I had shrunk back from him in my chair, and sat, I suppose, like a person in a trance, with my hands in my lap, and my eyes fixed on him with bewilderment. But when he ceased to speak--and, leaning forward on one knee, clasped my hands in his, and drew me toward him, then indeed I knew I was not dead. Oh, the agony of those few moments--I tried to rise, to go away from him. But he held me with such strength--all his weakness was gone now. He folded his arms around my waist and held me as in a vise. Then suddenly leaning his head down upon my arms, he kissed my hands, my arms, my dress, with a moan of bitter anguish.

"Not mine," he murmured. "Never mine but in my dreams. O wretched dreams, that drive me mad. Pauline, they will tell us that we must not dream--we must not weep, we must be stocks and stones. We must wear this weight of living death till that good Lord that makes such laws shall send us death in mercy. Twenty, thirty, forty, fifty years of suffering: that might almost satisfy Him, one would think. Pauline! you and I are to say good-bye to-night. Good-bye! People talk of it as a cruel word. Think of it: if it were but for a year, a year with hope at the end of it to keep our hearts alive, it would be terrible, and we should need be brave. The tears that lovers shed over a year apart; the days that have got to come and go, how weary. The nights--the nights that sleep flies off from, and that memory reigns over. Count them--over three hundred come in every year. One, you think while it is passing, is enough to kill you: one such night of restless torture, and how many shall we multiply our three hundred by? We are young, Pauline. You are a child, a very child. I am in the very flush and strength of manhood. There is half a century of suffering in me yet: this frame, this brain, will stand the wear of the hard years to come but too, too well. There is no hope of death. There is no hope in life. That star has set. Good God! And that makes hell--why should I wait for it--it cannot be worse there than here. Don't listen to me--it will not be as hard for you--you are so young--you have no sins to torture you--only a little love to conquer and forget. You will marry a man who lives for you, and who is patient and will wait till this is over. Ah, no: by Heaven! I can't quite stand it yet. Pauline, you never loved him, did you--never blushed for him--never listened for his coming with your lips apart and your heart fluttering, as I have seen you listen when you thought that I was coming? No, I know you never loved him: I know you have loved me alone--me--who ought to have forbidden you. Forgive--forgive--forgive me."

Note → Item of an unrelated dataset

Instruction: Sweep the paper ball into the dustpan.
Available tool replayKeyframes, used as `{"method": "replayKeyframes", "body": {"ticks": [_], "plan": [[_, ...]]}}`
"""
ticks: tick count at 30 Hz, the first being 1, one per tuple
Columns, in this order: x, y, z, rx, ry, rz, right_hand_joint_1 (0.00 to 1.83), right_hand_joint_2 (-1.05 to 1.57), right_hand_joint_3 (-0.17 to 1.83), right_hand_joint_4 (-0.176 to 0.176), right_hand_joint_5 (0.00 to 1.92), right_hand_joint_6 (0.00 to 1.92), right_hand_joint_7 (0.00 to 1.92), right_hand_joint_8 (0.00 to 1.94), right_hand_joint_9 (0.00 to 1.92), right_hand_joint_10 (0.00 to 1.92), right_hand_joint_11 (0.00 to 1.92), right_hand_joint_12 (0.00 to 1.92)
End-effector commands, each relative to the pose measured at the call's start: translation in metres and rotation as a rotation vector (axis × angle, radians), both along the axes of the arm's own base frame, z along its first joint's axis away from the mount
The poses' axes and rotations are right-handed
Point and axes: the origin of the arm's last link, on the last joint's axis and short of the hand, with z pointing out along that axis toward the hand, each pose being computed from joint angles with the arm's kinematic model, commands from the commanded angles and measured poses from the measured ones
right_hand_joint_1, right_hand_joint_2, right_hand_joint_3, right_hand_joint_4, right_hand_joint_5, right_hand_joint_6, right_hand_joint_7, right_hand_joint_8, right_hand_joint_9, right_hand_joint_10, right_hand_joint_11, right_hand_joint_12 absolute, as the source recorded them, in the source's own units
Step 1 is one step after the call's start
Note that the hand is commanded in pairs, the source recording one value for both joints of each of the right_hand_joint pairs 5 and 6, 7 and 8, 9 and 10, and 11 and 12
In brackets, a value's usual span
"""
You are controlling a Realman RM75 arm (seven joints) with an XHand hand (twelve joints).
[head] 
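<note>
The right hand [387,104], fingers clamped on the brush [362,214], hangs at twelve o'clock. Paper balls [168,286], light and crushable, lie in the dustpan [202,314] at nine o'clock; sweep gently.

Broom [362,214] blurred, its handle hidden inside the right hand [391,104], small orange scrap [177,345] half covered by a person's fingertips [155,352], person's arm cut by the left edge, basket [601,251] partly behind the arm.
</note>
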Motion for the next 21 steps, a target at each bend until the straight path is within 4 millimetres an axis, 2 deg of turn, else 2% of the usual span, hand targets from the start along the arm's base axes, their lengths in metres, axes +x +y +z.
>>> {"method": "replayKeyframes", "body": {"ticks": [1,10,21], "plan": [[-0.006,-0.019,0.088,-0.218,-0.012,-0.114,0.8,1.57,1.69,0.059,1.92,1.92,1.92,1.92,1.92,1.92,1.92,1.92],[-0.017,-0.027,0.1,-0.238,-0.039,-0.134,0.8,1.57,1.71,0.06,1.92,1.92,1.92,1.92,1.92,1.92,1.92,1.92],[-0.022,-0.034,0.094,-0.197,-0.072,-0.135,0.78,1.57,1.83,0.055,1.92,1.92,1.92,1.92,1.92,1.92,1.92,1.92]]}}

A passion of tears had come to my relief, and I shook from head to foot with sobs. I cannot feel ashamed when I remember that he held me for one moment in his arms. He had been to me till that shock, strength, truth, justice: the man I loved. How could I in one instant know him by his sin alone, and undo all my trust? I knew only this, that it was for the last time, and that my heart was broken.

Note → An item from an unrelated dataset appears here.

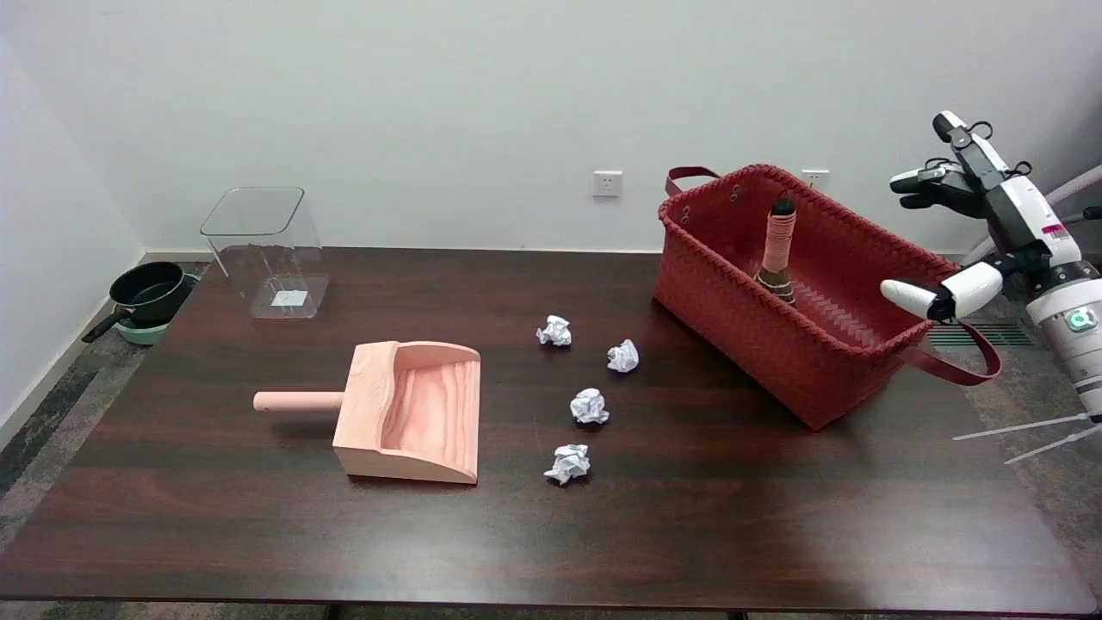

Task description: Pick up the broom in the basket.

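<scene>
The broom (777,250) stands in the red basket (732,301) near the desk's (689,517) far right corner. The right hand (981,232) hangs beside the basket, fingers spread, holding nothing. No writing can be read.

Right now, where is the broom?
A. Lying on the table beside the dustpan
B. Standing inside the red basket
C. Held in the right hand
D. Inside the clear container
B: the broom stands handle-up inside the red basket, while the right hand hovers empty beside it, fingers spread.
</scene>
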Controlling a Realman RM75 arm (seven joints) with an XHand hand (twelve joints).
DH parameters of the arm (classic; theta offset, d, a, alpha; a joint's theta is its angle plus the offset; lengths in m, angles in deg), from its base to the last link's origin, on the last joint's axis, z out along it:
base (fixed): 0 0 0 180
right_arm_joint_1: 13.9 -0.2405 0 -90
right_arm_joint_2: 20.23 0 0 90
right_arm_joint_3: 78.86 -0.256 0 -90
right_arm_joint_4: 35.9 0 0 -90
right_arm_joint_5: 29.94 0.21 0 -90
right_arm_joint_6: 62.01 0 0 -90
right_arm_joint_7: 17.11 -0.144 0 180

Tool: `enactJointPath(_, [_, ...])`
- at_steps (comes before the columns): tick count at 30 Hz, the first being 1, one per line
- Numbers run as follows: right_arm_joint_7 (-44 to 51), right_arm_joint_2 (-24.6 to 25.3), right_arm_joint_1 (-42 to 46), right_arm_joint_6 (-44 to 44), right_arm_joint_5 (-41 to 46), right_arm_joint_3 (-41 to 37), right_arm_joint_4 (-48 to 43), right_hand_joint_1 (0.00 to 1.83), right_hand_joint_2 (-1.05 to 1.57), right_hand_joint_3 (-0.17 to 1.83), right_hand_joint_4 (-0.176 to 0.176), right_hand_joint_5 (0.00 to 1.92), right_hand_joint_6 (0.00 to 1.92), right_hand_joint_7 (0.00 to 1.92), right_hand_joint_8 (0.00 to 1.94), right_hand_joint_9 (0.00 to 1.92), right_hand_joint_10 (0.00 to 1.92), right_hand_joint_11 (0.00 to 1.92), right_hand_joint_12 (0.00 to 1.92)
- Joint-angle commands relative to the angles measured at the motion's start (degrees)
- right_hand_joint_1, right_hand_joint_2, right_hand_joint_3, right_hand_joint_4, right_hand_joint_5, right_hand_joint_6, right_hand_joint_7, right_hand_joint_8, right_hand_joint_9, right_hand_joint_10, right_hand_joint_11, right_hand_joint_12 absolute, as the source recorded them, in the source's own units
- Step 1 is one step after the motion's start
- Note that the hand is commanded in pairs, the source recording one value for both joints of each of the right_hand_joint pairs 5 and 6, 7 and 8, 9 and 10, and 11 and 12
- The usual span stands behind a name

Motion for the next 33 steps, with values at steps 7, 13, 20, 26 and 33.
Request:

I forgave him--that was an idle form; in my great love I never felt that there was anything to be forgiven, except the wrong that fate had done me, in making my love so hopeless. He told me to forget him; that seemed to me as idle; but all his words were precious, and all my soul was in his hand. When, at that moment, the sound of wheels upon the gravel came, and the sound of laughter and of voices, I sprang up; he caught me in his arms and held me closely. Another moment, the parting was over, and I was kneeling by my bed up-stairs, weeping, sobbing, hopeless.